* [WHAT IS EXPECTED]: Reproduce the listing exactly and skip over any pictures.

* [INPUT DATA]:
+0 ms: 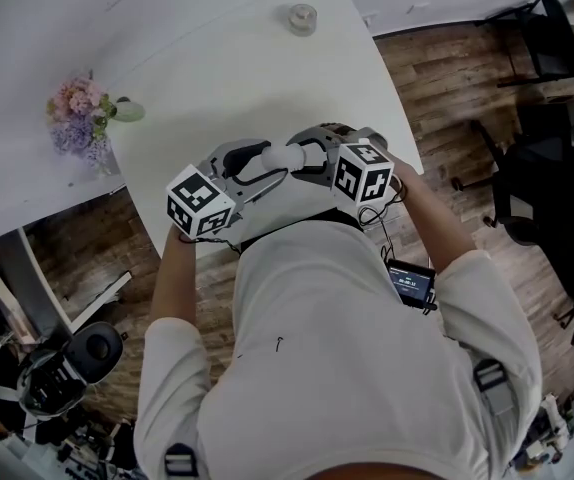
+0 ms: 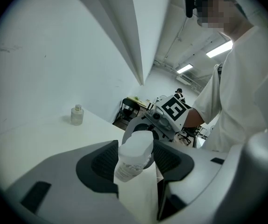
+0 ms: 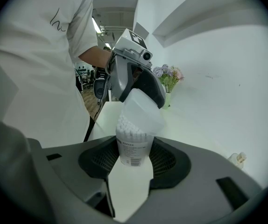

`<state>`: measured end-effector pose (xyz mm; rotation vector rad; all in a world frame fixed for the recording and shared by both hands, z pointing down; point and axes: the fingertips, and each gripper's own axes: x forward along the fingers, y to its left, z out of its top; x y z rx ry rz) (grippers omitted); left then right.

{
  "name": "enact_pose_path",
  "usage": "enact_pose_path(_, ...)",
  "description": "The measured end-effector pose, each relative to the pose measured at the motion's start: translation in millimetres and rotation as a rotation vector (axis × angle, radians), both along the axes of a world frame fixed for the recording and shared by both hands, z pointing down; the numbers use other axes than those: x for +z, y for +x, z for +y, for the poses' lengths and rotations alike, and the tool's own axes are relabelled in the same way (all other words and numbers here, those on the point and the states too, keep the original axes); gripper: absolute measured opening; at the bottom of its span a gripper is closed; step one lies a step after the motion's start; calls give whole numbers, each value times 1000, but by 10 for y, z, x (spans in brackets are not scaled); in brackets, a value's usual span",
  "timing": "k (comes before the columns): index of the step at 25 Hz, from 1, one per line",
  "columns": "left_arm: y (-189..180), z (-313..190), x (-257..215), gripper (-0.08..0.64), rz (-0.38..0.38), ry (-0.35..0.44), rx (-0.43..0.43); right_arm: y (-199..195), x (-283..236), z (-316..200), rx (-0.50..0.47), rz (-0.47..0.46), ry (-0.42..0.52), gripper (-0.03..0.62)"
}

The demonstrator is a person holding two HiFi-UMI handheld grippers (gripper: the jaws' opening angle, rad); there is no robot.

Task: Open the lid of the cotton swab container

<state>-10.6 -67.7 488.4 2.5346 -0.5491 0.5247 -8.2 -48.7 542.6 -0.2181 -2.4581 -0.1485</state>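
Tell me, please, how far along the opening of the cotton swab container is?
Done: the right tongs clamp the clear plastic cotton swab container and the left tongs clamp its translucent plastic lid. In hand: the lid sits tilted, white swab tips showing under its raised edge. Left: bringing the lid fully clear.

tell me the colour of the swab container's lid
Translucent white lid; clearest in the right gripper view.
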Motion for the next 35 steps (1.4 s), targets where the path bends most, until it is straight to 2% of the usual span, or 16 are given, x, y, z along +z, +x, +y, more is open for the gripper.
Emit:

* [TASK SOLUTION]:
+0 ms: 
+0 ms: 
+0 ms: 

`<state>`: measured end-effector pose (xyz mm; rotation vector rad; all in a world frame fixed for the recording and shared by both hands, z pointing down; point and axes: the fingertips, and each gripper's own axes: x forward along the fingers, y to its left, z out of its top; x y z rx ry rz) (grippers omitted); left then right.

{
  "name": "enact_pose_path",
  "usage": "enact_pose_path(_, ...)",
  "description": "The measured end-effector pose, each relative to the pose measured at the motion's start: translation in millimetres and rotation as a rotation vector (axis × angle, radians), both along the axes of a world frame fixed for the recording and shared by both hands, z pointing down; the numbers use other axes than those: x for +z, y for +x, z for +y, for the poses' lengths and rotations alike, and the tool's own axes are relabelled in the same way (all other words and numbers here, those on the point and the states too, keep the original axes); gripper: absolute measured opening; at the bottom of its span a gripper is closed; step one lies a step after the motion's start; calls give whole numbers, each value times 1000, but by 10 for y, z, x (spans in brackets are not scaled); in brackets, a value's usual span",
  "timing": "k (comes before the columns): index of the step at 25 Hz, from 1, one per line",
  "columns": "left_arm: y (-189..180), z (-313..190), x (-257..215), gripper (-0.08..0.64), rz (-0.38..0.38), ry (-0.35..0.44), rx (-0.43..0.43); right_arm: y (-199..195), x (-283..236), z (-316..200), rx (-0.50..0.47), rz (-0.47..0.46), ry (-0.42..0.52), gripper (-0.03..0.62)"
}

The demonstrator is a person holding two HiFi-UMI handheld grippers (gripper: the jaws' opening angle, rad); there is no robot.

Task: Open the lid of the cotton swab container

<state>-10.6 -67.7 488.4 2.5346 -0.5491 0.5247 -8.2 -48.7 542.6 -0.2181 -2.4581 -0.1485</state>
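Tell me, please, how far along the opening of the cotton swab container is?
Done: the right tongs clamp the clear plastic cotton swab container and the left tongs clamp its translucent plastic lid. In hand: the lid sits tilted, white swab tips showing under its raised edge. Left: bringing the lid fully clear.

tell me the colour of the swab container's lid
Translucent white lid; clearest in the right gripper view.
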Motion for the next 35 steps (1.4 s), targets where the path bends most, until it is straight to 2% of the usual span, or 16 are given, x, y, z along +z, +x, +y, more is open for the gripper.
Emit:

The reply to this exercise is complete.